Des auteurs comme Abric, Flamant et Moliner distinguent 2 types fondamentaux de changement : les transformations « brutales » (une information entre en contradiction avec des éléments du noyau central) qui se transforment en « schème étrange ». Ce dernier possède 4 composantes : 1/le rappel du normal, 2/la désignation de l’élément étranger, 3/l’affirmation d’une contradiction entre ces deux termes, 4/la proposition d’une rationalisation permettant de supporter (pour un temps) la contradiction (Flament, 1989 : 212). Les transformations dites » progressives »quant à elles s’opèrent lorsque l’intensification de certaines pratiques  ou leur abandon modifie le degré d’activation des éléments périphériques de la représentation au sein d’une population, affectant à terme le noyau central.

VI. La dynamique de l’assimilation-accommodation en situation de formation

Les auteurs livrent des conclusions sur des expériences qui mettent en exergue l’imbrication des processus d’assimil-accommod.

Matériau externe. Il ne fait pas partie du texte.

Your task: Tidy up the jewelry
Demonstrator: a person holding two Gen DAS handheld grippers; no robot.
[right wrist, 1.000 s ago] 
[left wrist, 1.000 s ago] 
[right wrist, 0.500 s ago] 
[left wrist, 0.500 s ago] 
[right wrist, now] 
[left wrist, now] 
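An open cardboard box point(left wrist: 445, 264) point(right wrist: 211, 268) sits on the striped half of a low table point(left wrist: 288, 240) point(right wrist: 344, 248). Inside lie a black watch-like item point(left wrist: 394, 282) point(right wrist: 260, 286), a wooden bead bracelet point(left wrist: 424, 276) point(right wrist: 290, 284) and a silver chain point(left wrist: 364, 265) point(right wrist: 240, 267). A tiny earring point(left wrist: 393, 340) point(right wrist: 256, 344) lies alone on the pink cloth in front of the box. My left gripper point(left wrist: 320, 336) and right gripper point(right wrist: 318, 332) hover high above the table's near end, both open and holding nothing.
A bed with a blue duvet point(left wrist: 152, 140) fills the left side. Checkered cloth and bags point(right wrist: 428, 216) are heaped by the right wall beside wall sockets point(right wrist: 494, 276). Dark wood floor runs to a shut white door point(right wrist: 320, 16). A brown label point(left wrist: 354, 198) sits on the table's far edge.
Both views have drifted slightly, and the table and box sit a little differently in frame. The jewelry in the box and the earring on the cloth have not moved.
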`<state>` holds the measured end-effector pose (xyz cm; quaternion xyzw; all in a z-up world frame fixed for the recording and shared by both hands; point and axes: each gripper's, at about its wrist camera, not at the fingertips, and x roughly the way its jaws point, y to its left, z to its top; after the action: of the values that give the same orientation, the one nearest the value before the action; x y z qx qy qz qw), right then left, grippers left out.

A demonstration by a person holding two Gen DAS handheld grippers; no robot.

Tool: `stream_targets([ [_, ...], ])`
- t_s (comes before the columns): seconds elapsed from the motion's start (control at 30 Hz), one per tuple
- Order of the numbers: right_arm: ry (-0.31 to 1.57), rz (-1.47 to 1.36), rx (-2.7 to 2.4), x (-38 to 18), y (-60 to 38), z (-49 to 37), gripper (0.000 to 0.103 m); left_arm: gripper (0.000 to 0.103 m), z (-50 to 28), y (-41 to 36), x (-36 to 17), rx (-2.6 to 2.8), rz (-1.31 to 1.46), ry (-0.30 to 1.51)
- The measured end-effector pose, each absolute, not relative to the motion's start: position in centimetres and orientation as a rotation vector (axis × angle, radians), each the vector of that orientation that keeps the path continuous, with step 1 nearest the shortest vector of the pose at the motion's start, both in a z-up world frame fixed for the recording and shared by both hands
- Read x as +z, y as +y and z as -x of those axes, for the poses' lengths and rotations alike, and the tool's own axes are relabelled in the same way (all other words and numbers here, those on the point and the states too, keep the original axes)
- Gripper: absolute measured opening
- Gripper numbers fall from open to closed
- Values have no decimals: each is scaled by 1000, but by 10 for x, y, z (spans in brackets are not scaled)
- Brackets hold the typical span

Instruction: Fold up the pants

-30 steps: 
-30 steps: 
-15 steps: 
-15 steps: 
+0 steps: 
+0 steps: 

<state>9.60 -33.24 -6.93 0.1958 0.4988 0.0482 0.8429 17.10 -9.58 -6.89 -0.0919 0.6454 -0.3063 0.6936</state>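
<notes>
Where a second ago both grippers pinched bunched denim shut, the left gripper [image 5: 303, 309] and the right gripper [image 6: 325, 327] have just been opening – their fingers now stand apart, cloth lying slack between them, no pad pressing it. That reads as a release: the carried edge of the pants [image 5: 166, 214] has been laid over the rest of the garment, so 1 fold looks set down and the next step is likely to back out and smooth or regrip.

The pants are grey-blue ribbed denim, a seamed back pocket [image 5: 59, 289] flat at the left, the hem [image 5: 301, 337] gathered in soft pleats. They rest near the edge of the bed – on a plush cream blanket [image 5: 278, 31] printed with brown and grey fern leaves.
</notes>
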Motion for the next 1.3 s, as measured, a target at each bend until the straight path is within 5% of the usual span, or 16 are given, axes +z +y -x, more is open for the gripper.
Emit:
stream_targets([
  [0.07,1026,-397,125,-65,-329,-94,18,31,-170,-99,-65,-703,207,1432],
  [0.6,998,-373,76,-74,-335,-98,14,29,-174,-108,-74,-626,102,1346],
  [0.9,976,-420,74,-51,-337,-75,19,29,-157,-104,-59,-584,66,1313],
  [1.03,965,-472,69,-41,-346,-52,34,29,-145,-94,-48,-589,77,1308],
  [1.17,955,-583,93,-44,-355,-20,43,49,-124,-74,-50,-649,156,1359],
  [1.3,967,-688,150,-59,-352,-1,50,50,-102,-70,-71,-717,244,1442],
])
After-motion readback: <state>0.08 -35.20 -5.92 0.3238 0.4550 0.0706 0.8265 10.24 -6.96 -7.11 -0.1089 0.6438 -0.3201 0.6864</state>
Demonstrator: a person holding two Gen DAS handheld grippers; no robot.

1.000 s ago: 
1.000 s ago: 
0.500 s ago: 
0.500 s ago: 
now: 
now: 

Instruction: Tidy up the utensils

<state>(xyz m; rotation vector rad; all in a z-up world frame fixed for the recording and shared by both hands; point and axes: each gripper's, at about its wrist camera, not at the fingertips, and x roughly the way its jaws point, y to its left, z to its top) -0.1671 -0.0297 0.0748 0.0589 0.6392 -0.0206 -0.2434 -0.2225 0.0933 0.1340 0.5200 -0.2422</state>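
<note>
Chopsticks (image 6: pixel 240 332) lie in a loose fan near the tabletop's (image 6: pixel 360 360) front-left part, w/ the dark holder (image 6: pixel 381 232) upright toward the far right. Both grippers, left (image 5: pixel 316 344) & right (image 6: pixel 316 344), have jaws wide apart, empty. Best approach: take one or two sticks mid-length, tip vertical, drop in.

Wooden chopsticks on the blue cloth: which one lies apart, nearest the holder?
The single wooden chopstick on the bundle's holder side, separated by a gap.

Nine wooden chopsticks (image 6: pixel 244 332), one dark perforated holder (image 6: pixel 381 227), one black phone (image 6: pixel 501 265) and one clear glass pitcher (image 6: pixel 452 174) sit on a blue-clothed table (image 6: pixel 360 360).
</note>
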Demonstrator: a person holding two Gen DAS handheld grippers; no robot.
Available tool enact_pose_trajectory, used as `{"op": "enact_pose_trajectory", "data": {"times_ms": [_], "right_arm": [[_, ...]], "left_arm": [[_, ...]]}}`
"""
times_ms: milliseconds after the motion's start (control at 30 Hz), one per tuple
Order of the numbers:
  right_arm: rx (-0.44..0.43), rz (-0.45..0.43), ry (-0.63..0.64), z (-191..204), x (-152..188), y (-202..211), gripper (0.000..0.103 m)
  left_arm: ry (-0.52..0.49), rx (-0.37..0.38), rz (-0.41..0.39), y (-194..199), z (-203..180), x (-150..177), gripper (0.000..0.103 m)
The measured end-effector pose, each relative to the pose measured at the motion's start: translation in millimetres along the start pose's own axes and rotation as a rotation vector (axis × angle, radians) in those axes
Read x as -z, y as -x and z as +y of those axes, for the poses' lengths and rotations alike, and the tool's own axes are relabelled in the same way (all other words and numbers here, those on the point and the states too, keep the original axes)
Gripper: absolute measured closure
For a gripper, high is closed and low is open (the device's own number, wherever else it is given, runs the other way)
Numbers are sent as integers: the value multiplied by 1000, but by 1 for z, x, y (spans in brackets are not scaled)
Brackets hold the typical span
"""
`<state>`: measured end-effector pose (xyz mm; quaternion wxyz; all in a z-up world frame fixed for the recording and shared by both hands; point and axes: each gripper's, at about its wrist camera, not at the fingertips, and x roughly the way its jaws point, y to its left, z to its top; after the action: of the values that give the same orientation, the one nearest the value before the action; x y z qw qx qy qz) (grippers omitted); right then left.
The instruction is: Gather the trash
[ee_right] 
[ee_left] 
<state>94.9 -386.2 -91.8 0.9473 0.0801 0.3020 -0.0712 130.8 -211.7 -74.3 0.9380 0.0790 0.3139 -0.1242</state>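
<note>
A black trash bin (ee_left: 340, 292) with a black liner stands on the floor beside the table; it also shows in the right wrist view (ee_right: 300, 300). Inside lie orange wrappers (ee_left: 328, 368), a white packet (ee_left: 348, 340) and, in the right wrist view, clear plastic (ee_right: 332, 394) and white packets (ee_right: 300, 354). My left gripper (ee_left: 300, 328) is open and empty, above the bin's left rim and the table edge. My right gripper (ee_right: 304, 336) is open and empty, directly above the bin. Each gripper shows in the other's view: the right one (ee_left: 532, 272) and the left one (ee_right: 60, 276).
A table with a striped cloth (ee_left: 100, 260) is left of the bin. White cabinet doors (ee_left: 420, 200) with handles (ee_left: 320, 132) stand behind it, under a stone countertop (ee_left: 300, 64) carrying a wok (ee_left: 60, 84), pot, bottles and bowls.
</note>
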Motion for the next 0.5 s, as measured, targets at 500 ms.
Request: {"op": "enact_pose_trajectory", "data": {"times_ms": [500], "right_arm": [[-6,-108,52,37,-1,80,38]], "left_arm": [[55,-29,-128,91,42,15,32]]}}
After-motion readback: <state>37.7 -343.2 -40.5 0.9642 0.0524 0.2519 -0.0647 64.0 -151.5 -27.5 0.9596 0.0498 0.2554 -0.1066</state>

Boucles fermées et spirales ouvertes ou comment caractériser l’interaction des points de vue dans une confrontation…  »
Dans la boucle fermée, la confrontation du point de vue initial d’un acteur A au point de vue alternatif proposé par B conduit à la persistance et au renforcement mutuel des points de vue initiaux en présence : Plus A est confronté au point de vue alternatif de B, plus il est renfircé dans sont point de vue initial ; et plus A renforce son point de vue, plus il renforce B dans son point de vue » (p.106) > Régul. homéostatique.
« A l’inverse, dans la spirale ouverte, l’interaction conduit à une accommodation progressive des points de vue » (p.107) : tranformation des points de vue. A + B =A’ ou B’ ou C > Régul homéorhésique.
Plus l’information véhiculée dans les échanges, c’est la signification sociale attribuée au message qui jouerait un grand rôle. A ce propos, les situations de formation favoriseraient a priori la boucle fermée (volonté de persuasion orchestrée), pour la briser, il faut un changement 2. Voir explications p.108.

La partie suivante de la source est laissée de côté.